Problem requirements:
Copy out all of the data word for word. Omit every picture.

Dataset extract:
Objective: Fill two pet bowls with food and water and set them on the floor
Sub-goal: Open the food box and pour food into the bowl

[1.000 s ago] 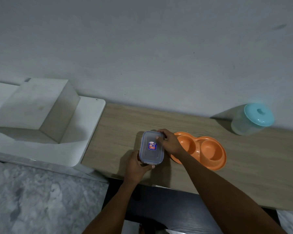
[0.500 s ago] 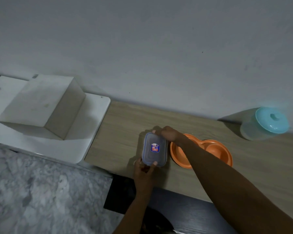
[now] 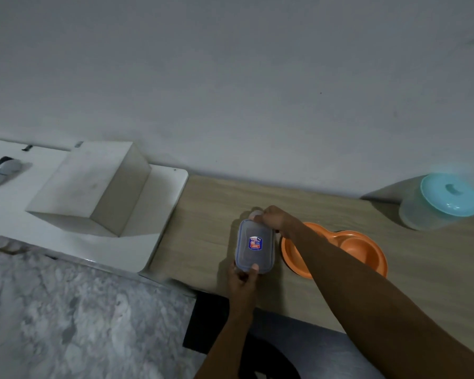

Response to this exercise:
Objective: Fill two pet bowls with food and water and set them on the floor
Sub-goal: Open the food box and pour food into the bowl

[1.000 s ago] 
[0.500 s ago] 
[now] 

This output requires no further additions.